WHAT YOU ARE ASKED TO DO:
Before returning the data, strip out the pictures and keep everything else exactly the same.

COLLECTED DATA:
=== Begin Enclosure ===

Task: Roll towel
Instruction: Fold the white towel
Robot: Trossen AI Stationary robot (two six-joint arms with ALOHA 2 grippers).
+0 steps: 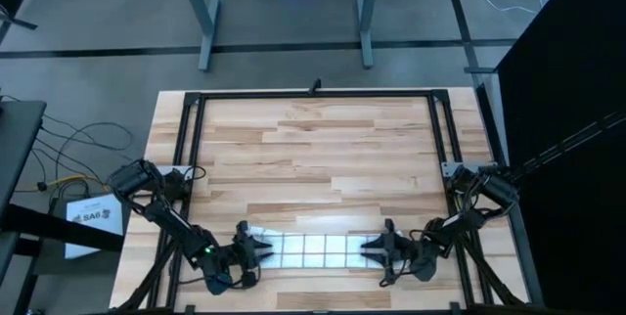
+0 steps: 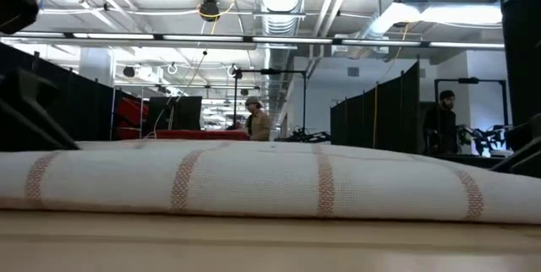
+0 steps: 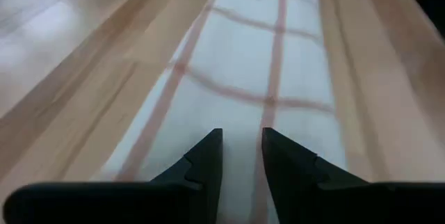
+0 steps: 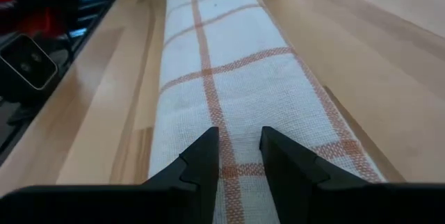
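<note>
The towel (image 1: pixel 316 249), white with thin reddish grid lines, lies as a long narrow roll along the table's near edge. In the low view it shows as a thick roll (image 2: pixel 254 183) resting on the wood. My left gripper (image 1: pixel 258 249) is at the towel's left end and my right gripper (image 1: pixel 376 248) at its right end. Each points inward along the roll. In each wrist view the two fingers stand a narrow gap apart over the cloth, on the left (image 3: pixel 242 144) and on the right (image 4: pixel 239 140). My left gripper has the towel's left end (image 3: pixel 243 116) in the narrow gap between its fingers, coming from the table's left, slanting down along the roll. The fingers hide the contact. The roll lies on the table. My right gripper has the towel's right end (image 4: pixel 240 113) in the narrow gap between its fingers, coming from the table's right, slanting down along the roll. The fingers hide the contact. The roll lies on the table.
The wooden table (image 1: pixel 313 149) stretches bare beyond the roll toward the far edge, inside a black frame (image 1: pixel 313 94). A white printed sheet (image 1: pixel 95 219) lies off the table's left side. People stand in the room behind (image 2: pixel 256 120).
</note>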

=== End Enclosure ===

TASK ANSWER:
Task: Roll towel
Instruction: Fold the white towel
Robot: Trossen AI Stationary robot (two six-joint arms with ALOHA 2 grippers).
+0 steps: 
+0 steps: 
+0 steps: 
+0 steps: 
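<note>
The towel (image 1: pixel 316 249), white with thin reddish grid lines, lies as a long narrow roll along the table's near edge. In the low view it shows as a thick roll (image 2: pixel 254 183) resting on the wood. My left gripper (image 1: pixel 258 249) is at the towel's left end and my right gripper (image 1: pixel 376 248) at its right end. Each points inward along the roll. In each wrist view the two fingers stand a narrow gap apart over the cloth, on the left (image 3: pixel 242 144) and on the right (image 4: pixel 239 140). My left gripper has the towel's left end (image 3: pixel 243 116) in the narrow gap between its fingers, coming from the table's left, slanting down along the roll. The fingers hide the contact. The roll lies on the table. My right gripper has the towel's right end (image 4: pixel 240 113) in the narrow gap between its fingers, coming from the table's right, slanting down along the roll. The fingers hide the contact. The roll lies on the table.
The wooden table (image 1: pixel 313 149) stretches bare beyond the roll toward the far edge, inside a black frame (image 1: pixel 313 94). A white printed sheet (image 1: pixel 95 219) lies off the table's left side. People stand in the room behind (image 2: pixel 256 120).
</note>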

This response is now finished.